- **Work required**:
Below are records to return verbatim; the pictures are to be dropped.

- **Entries supplied**:
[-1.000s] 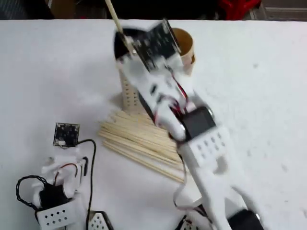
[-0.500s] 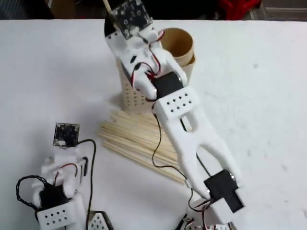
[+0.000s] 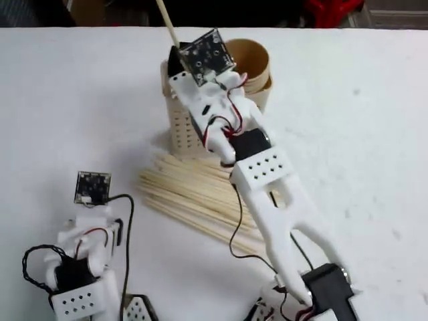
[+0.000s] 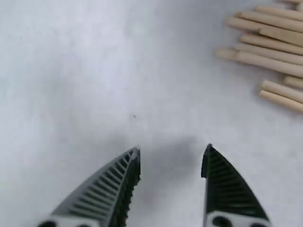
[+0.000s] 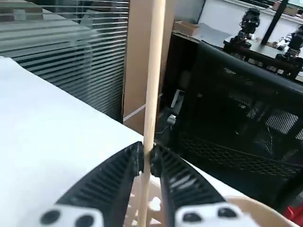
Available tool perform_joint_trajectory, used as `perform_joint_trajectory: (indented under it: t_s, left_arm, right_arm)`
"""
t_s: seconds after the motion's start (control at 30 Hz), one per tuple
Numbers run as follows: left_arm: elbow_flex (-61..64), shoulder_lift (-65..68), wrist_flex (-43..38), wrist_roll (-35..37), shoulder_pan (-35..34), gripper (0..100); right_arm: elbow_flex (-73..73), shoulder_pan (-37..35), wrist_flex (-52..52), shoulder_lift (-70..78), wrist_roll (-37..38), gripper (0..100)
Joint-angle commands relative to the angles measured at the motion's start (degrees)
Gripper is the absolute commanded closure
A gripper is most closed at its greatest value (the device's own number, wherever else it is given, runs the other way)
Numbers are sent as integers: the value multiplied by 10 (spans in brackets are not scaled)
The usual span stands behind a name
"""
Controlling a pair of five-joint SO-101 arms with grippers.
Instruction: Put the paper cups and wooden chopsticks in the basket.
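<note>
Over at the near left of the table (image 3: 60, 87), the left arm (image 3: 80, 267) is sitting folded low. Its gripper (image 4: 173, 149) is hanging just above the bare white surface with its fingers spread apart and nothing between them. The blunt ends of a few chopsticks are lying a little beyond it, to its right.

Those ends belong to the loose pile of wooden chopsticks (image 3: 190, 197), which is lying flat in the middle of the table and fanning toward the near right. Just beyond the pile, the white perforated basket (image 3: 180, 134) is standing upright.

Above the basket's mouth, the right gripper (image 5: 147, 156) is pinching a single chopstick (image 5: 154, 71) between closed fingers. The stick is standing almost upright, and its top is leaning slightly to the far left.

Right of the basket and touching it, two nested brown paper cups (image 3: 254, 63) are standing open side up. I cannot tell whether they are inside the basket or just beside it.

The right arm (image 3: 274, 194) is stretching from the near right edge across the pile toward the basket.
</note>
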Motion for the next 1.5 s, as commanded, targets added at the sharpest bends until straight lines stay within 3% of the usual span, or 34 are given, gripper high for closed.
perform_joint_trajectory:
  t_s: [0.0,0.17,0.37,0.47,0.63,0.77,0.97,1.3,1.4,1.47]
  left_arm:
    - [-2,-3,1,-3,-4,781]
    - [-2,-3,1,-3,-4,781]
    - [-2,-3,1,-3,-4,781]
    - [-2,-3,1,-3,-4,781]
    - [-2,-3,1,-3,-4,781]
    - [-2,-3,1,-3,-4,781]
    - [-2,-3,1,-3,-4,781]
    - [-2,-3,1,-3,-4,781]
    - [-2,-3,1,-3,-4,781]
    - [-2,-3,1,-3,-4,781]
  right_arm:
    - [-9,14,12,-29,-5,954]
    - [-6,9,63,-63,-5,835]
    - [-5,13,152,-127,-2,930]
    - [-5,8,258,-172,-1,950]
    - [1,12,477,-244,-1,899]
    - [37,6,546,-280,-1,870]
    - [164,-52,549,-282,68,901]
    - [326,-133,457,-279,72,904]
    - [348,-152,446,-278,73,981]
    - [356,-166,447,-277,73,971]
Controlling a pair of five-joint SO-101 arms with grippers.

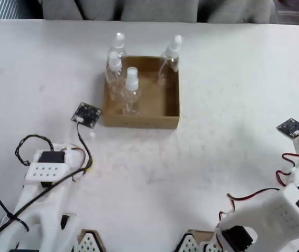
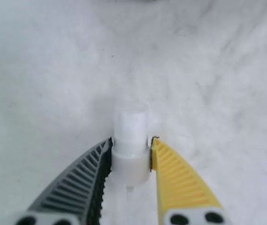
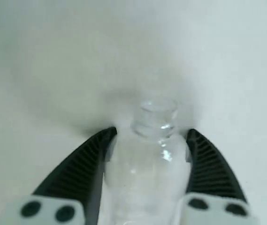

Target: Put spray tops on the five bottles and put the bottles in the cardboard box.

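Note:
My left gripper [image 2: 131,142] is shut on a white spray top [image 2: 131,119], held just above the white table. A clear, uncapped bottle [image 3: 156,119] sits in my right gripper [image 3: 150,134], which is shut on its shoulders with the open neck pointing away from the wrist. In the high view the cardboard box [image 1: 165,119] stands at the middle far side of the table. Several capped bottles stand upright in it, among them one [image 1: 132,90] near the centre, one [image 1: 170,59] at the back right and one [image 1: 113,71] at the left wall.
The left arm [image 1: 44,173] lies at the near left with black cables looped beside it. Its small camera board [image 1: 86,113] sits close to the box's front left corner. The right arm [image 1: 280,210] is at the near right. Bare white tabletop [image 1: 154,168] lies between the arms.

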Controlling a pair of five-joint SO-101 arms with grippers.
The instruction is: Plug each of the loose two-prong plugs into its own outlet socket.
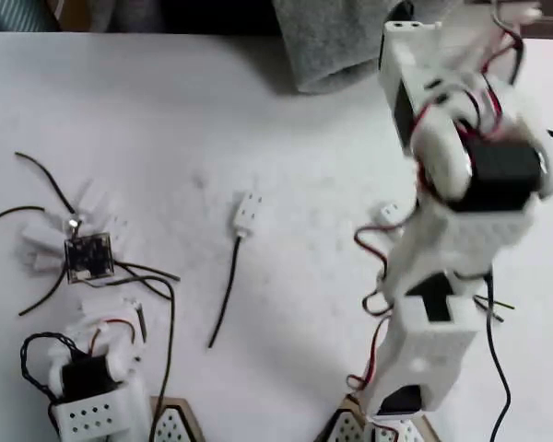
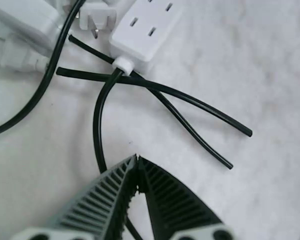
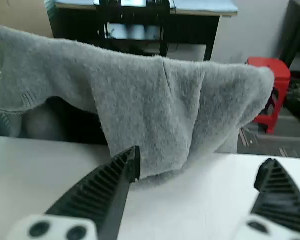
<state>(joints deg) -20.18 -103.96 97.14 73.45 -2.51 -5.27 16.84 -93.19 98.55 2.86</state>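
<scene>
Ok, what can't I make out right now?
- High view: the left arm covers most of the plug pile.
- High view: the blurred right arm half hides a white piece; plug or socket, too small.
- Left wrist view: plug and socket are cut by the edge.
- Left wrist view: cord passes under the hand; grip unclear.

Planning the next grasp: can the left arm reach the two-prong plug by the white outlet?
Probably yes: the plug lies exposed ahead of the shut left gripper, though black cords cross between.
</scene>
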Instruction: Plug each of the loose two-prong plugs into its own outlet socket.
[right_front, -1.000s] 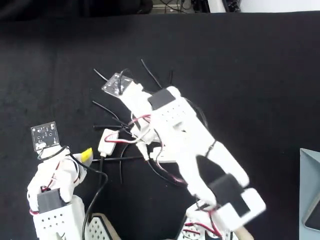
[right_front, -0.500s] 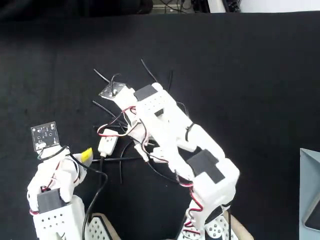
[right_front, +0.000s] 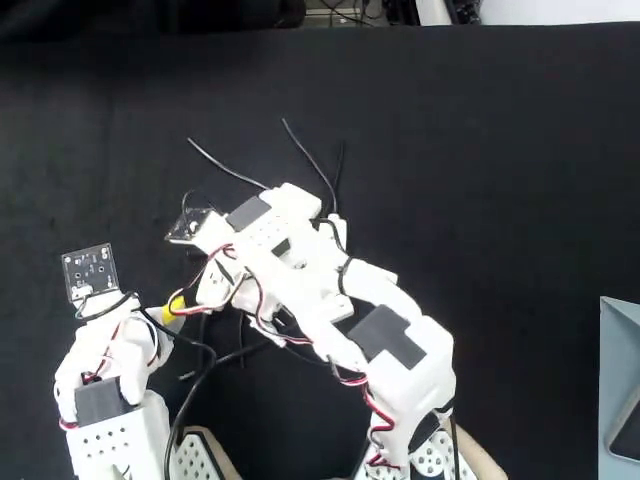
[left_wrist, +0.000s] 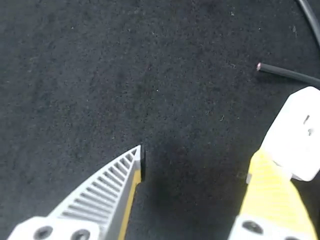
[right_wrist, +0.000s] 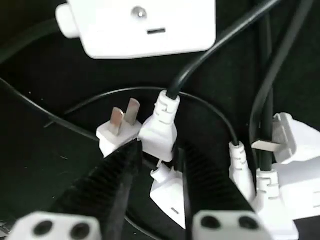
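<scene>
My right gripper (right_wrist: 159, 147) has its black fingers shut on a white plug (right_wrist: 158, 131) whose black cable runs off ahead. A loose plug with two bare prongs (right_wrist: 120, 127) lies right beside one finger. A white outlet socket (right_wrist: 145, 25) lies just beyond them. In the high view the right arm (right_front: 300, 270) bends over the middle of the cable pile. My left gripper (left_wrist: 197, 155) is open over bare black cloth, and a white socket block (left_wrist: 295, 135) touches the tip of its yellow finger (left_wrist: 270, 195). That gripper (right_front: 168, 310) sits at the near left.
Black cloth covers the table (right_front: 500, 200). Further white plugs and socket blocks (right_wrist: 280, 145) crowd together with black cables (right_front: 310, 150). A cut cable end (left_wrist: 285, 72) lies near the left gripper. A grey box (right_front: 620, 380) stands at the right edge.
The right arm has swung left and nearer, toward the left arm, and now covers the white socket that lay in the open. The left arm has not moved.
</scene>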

- **Reply**:
[-1.000s] 
[-0.500s] 
[+0.000s] 
[+0.000s] 
[+0.000s] 
Available tool perform_joint_trajectory, used as `perform_joint_trajectory: (indented under it: t_s, left_arm, right_arm)`
"""
t_s: seconds after the motion's start (control at 30 Hz), one per tuple
Numbers run as follows: left_arm: elbow_flex (-61..64), shoulder_lift (-65..68), wrist_flex (-43..38), wrist_roll (-35..37), shoulder_pan (-35..34), gripper (0..100); right_arm: elbow_flex (-73..73), shoulder_pan (-37..35), wrist_flex (-52..52), shoulder_lift (-70..78), wrist_roll (-37..38), gripper (0..100)
Joint-angle commands relative to the angles measured at the motion's start (degrees)
Gripper is the absolute commanded closure
A gripper is most closed at its greatest value (the device's own number, wherever else it is given, runs the other way)
Numbers are sent as integers: the value multiplied by 10 (spans in brackets are not scaled)
The usual span stands behind a name
"""
Controlling a pair of five-joint SO-101 arms with grippers.
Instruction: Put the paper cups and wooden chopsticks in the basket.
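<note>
Over at the near left of the table (image 3: 60, 87), the left arm (image 3: 80, 267) is sitting folded low. Its gripper (image 4: 173, 149) is hanging just above the bare white surface with its fingers spread apart and nothing between them. The blunt ends of a few chopsticks are lying a little beyond it, to its right.

Those ends belong to the loose pile of wooden chopsticks (image 3: 190, 197), which is lying flat in the middle of the table and fanning toward the near right. Just beyond the pile, the white perforated basket (image 3: 180, 134) is standing upright.

Above the basket's mouth, the right gripper (image 5: 147, 156) is pinching a single chopstick (image 5: 154, 71) between closed fingers. The stick is standing almost upright, and its top is leaning slightly to the far left.

Right of the basket and touching it, two nested brown paper cups (image 3: 254, 63) are standing open side up. I cannot tell whether they are inside the basket or just beside it.

The right arm (image 3: 274, 194) is stretching from the near right edge across the pile toward the basket.
</note>
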Motion for the next 1.5 s, as commanded, targets added at the sharpest bends until straight lines stay within 3% of the usual span, or 34 are given, gripper high for closed.
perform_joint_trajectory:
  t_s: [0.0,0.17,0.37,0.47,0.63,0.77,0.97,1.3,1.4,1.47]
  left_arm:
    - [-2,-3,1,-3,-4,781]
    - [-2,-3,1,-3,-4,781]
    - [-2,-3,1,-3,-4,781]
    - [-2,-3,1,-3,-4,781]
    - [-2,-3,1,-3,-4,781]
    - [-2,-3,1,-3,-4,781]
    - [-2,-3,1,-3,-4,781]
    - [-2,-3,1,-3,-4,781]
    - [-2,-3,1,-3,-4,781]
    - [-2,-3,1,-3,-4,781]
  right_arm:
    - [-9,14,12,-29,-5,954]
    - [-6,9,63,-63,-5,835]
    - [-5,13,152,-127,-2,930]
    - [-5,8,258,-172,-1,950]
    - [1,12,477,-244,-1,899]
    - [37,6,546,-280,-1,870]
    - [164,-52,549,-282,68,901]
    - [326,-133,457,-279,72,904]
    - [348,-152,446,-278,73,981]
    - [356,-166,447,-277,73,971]
Controlling a pair of five-joint SO-101 arms with grippers.


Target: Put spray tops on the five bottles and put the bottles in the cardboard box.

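Note:
My left gripper [image 2: 131,142] is shut on a white spray top [image 2: 131,119], held just above the white table. A clear, uncapped bottle [image 3: 156,119] sits in my right gripper [image 3: 150,134], which is shut on its shoulders with the open neck pointing away from the wrist. In the high view the cardboard box [image 1: 165,119] stands at the middle far side of the table. Several capped bottles stand upright in it, among them one [image 1: 132,90] near the centre, one [image 1: 170,59] at the back right and one [image 1: 113,71] at the left wall.
The left arm [image 1: 44,173] lies at the near left with black cables looped beside it. Its small camera board [image 1: 86,113] sits close to the box's front left corner. The right arm [image 1: 280,210] is at the near right. Bare white tabletop [image 1: 154,168] lies between the arms.
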
Controlling a pair of five-joint SO-101 arms with grippers.
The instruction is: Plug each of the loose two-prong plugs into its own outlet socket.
<state>(joints deg) -20.18 -103.96 97.14 73.45 -2.51 -5.27 16.84 -93.19 98.55 2.86</state>
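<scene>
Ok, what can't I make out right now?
- High view: the left arm covers most of the plug pile.
- High view: the blurred right arm half hides a white piece; plug or socket, too small.
- Left wrist view: plug and socket are cut by the edge.
- Left wrist view: cord passes under the hand; grip unclear.

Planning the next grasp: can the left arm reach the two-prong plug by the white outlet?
Probably yes: the plug lies exposed ahead of the shut left gripper, though black cords cross between.
</scene>
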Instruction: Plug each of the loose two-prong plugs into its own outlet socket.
[right_front, -1.000s] 
[right_front, -0.500s] 
[right_front, +0.000s] 
[left_wrist, +0.000s] 
[right_wrist, +0.000s] 
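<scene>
My right gripper (right_wrist: 159, 147) has its black fingers shut on a white plug (right_wrist: 158, 131) whose black cable runs off ahead. A loose plug with two bare prongs (right_wrist: 120, 127) lies right beside one finger. A white outlet socket (right_wrist: 145, 25) lies just beyond them. In the high view the right arm (right_front: 300, 270) bends over the middle of the cable pile. My left gripper (left_wrist: 197, 155) is open over bare black cloth, and a white socket block (left_wrist: 295, 135) touches the tip of its yellow finger (left_wrist: 270, 195). That gripper (right_front: 168, 310) sits at the near left.
Black cloth covers the table (right_front: 500, 200). Further white plugs and socket blocks (right_wrist: 280, 145) crowd together with black cables (right_front: 310, 150). A cut cable end (left_wrist: 285, 72) lies near the left gripper. A grey box (right_front: 620, 380) stands at the right edge.
The right arm has swung left and nearer, toward the left arm, and now covers the white socket that lay in the open. The left arm has not moved.
</scene>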

Nothing remains to be done for this exercise.